Based on the listing below, report how many lines contain the word "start". Nothing but the number, please.

» **Supplied data**:
——————————

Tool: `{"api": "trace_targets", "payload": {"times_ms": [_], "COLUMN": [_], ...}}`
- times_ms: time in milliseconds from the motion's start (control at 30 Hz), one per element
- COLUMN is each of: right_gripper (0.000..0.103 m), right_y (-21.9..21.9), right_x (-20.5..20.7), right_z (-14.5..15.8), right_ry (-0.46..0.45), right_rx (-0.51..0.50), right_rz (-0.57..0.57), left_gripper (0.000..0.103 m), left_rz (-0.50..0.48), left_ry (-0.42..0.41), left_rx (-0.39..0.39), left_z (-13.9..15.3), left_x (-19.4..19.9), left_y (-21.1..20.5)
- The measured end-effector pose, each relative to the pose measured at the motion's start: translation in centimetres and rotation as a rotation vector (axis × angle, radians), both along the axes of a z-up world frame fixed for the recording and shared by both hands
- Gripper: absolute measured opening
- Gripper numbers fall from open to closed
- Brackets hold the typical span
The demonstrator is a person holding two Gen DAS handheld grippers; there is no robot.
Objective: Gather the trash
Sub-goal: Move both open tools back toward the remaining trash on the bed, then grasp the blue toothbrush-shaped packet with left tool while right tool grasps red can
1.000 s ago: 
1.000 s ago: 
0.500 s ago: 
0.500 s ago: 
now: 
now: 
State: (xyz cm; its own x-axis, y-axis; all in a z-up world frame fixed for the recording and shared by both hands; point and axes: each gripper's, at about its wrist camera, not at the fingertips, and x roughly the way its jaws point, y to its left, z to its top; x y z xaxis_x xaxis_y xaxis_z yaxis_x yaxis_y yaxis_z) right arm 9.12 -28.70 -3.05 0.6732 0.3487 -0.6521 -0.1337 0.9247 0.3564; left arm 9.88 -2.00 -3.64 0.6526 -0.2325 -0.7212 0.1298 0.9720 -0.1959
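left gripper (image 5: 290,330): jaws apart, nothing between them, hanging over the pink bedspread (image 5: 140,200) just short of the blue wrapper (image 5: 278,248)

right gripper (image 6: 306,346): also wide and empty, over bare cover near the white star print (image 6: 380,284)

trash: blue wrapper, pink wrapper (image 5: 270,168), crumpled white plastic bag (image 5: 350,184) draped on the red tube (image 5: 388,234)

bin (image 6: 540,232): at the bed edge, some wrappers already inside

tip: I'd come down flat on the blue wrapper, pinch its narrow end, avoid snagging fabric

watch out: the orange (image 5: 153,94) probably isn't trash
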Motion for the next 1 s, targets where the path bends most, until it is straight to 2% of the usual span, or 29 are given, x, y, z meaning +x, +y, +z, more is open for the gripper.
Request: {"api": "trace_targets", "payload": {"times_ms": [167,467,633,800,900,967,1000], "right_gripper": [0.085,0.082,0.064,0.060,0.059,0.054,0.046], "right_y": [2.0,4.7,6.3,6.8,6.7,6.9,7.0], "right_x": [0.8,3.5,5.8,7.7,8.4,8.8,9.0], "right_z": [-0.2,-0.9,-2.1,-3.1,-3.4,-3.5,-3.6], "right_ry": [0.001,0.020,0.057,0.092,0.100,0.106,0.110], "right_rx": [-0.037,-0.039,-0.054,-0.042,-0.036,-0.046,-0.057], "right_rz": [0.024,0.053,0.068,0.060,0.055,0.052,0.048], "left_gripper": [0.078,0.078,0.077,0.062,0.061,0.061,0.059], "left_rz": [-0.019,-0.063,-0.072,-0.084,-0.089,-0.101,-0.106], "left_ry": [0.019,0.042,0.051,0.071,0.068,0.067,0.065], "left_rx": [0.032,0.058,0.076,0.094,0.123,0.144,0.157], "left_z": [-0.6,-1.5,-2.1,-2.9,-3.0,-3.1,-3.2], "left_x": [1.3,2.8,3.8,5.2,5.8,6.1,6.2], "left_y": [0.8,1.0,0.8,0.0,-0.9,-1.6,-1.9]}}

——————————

» **Answer area**: 2